Nearly thirty years after John Major’s government introduced the Private Finance Initiative (PFI), it is astonishing that we are still writing about and using this failed model of delivering public services.
Today, we are reminded by Audit Scotland, yet again, of the costs of using this model. It has been modified and rebranded many times over the years. In Scotland, the SNP government calls it Non-Profit Distributing (NPD) and the Hub Initiative, but these all come under the broad heading of Public Private Partnerships (PPP). In May last year, they announced another rebranding with the Mutual Investment Model (MIM). Another PPP scheme with many of the same problems, as is well covered in a recent Common Weal report.
I and others have written thousands of words on why this model doesn’t work. This archive page on the UNISON Scotland website covers many of my earlier publications. It reminds me that I even used to write a regular briefing called ‘PFI Illusion’. I have to say I didn't expect to be making the same points all these years later. Most recently, in Stockholm a couple of weeks ago.
I first became interested in PPP as a union organiser covering Lanarkshire Health Board in the 1990s. Two of the three acute hospitals were to be financed by PFI, and I recall a meeting with Lanarkshire MPs explaining why this was a bad idea. Particularly to John Smith MP, who as the MP for Monklands was likely to be the loser because his hospital didn’t have ring-fenced PFI funding.
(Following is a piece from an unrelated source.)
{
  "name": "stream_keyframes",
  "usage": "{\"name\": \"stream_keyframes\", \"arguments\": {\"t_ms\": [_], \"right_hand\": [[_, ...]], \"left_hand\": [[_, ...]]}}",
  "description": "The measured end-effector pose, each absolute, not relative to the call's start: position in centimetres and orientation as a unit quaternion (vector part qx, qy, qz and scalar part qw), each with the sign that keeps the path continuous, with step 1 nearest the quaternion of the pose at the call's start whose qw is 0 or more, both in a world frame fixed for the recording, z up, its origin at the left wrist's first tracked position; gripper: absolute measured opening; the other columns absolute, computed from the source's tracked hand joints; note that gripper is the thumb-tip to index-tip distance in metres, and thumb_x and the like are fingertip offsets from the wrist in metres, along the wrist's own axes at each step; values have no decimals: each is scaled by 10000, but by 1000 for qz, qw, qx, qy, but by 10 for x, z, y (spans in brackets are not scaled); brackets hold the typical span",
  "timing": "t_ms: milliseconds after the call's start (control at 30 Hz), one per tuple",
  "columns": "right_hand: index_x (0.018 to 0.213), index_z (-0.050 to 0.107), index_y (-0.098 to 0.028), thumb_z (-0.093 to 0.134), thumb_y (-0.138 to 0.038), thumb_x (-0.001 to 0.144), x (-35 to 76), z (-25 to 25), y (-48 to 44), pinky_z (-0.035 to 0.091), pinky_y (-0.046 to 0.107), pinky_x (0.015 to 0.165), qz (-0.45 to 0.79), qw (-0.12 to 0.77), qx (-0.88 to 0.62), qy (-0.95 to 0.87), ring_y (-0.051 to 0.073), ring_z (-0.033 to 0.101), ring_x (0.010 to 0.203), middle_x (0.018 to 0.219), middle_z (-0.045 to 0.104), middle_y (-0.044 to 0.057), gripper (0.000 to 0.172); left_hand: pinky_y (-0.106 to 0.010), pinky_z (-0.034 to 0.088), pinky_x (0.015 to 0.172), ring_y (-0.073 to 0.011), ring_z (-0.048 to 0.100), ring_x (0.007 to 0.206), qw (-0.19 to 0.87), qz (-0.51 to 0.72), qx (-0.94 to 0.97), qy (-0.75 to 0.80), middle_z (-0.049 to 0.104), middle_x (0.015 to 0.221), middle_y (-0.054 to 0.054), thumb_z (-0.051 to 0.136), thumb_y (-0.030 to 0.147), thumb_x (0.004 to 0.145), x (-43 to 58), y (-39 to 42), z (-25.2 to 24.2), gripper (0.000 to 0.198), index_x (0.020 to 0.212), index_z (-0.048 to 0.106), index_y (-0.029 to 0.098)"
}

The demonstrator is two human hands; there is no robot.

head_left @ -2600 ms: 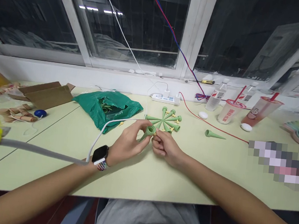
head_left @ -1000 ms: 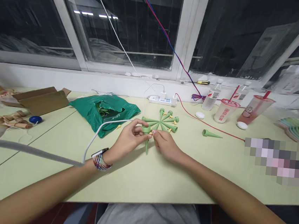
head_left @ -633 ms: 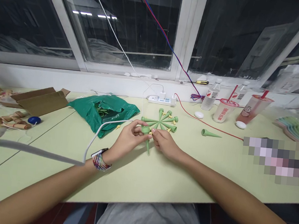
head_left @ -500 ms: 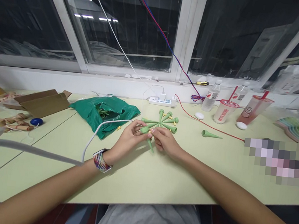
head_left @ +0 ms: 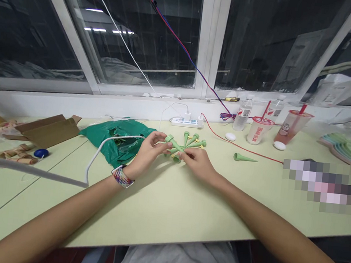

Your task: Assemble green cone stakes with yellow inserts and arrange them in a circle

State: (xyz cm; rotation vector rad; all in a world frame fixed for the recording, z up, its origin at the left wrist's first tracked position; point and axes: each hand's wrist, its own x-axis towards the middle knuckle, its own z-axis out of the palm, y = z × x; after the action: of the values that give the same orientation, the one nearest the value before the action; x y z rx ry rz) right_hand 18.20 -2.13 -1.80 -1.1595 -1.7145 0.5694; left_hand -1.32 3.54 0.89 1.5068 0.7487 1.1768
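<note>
Between my two hands is a green plant watering spike (head_left: 177, 145), a tapered cone with its wide cap up and to the left. The fingers of my left hand (head_left: 150, 149) are closed round it near the cap end. My right hand (head_left: 199, 163) pinches its narrow end. Just behind, several similar green spikes (head_left: 194, 137) with small yellow valves lie fanned out on the table, partly covered by my hands. A single green spike without a visible cap (head_left: 243, 157) lies apart on the right.
Left of my hands sits a torn green plastic bag (head_left: 100, 136), with a white cable (head_left: 94, 156) crossing in front. Further left are a cardboard box (head_left: 50, 129) and a blue ball (head_left: 41, 153). A power strip (head_left: 182, 122), drink cups (head_left: 257, 133) and bottles (head_left: 242, 117) stand along the back.
The held spike has turned: its narrow end pointed down toward me before and now points right, into my right hand. My right hand has moved from the spike's cap area to its narrow end.
</note>
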Motion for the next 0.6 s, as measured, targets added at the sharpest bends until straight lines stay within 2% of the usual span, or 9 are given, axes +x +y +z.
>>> {"name": "stream_keyframes", "arguments": {"t_ms": [200, 333, 400, 467, 600], "right_hand": [[618, 526, -205, 598, -429, 940, 187, -17, -14, 279, 282, 573, 201, 488, -506, -682, 135, 401, 578, 575, 443, -44, 399], [885, 657, -227, 600, -477, 944, 200, -15, -11, 357, 282, 599, 191, 508, -528, -653, 155, 508, 600, 647, 574, -36, 264], [982, 659, -231, 556, -490, 970, 213, -16, -9, 385, 286, 626, 176, 521, -535, -641, 169, 558, 648, 705, 623, -19, 278], [976, 641, -227, 518, -500, 988, 227, -20, -8, 396, 292, 651, 169, 526, -542, -633, 181, 583, 688, 732, 640, -5, 300], [912, 605, -224, 475, -514, 1011, 247, -28, -5, 400, 303, 704, 175, 513, -557, -629, 188, 584, 719, 746, 641, 2, 334]], "left_hand": [[-313, 622, 723, -193, 689, 844, 455, 489, 673, 319, 702, 925, -39, 891, 446, 711, -1, 57, 16, 391, 930, 698, 185], [-335, 611, 741, -206, 685, 854, 406, 531, 670, 323, 716, 881, -37, 865, 480, 709, 3, 89, 7, 370, 861, 693, 189], [-350, 591, 783, -215, 686, 850, 342, 543, 677, 361, 729, 867, -46, 839, 492, 717, 3, 110, -1, 358, 838, 692, 190], [-365, 566, 855, -225, 688, 868, 299, 536, 681, 399, 748, 873, -60, 846, 489, 686, 1, 129, -11, 357, 801, 697, 186], [-347, 544, 821, -233, 697, 848, 301, 525, 667, 434, 761, 868, -89, 842, 515, 649, 0, 151, -29, 401, 792, 698, 169]]}}
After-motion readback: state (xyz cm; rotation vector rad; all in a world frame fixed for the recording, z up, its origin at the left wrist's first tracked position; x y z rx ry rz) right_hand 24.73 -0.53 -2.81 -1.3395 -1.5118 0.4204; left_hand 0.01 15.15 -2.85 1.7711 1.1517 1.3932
The fact that PPP schemes are more expensive is not disputed as it once was. As today’s report reminds us even the SFT accepts this:
“The SFT calculated in April 2019 that the lifetime costs (construction cost, ongoing maintenance, plus repayment of borrowing) of NPD and hub private finance projects signed under the pipeline approach were on average about 2.9 times the construction cost of the assets. This compares with lifetime costs of 1.5 times the construction cost when using capital grants and between 1.9 and 2.6 times the construction cost when using public sector borrowing.”
The costs are higher than this as the Audit Scotland report also confirms: "The Scottish public sector is contracted to pay a total of £40.1 billion in annual payments between 1998/99 and 2047/48 under current PFI, NPD and hub privately financed contracts. This is over four times the capital value of the assets developed”
There are also plenty of other risks and problems associated with PPP schemes as the Edinburgh Sick Kids Hospital, and the collapse of Carillion has highlighted. As today's report also concedes projects that involve technology, legislation changes or complex service delivery are unlikely to be suitable. In practice, very few public services remain static for the 25-40 years of a typical PPP project.
The report also points to the reason governments of all colours have persisted. Devolved administrations have always had limited borrowing powers and therefore keeping borrowing off the public balance sheet is attractive. Few Scottish Government ministers in the early years of devolution thought PFI was a good idea, but it was in the parlance of the time, 'the only game in town'. The Scottish Government now has much higher borrowing powers, which is why it uses PP less, but still insufficient for its capital programme. Hence the new MIM scheme, which they hope will keep these new schemes off-balance sheet.
Even the Tories have given up on PFI, not least because they can borrow very cheaply and they recognised that the projects were not delivering value for money. The solution for Scotland to go the same way is to give the Scottish Government prudential borrowing powers, ending the current limits. That would end the chase for off-balance-sheet financing and invest the savings in our crumbling infrastructure.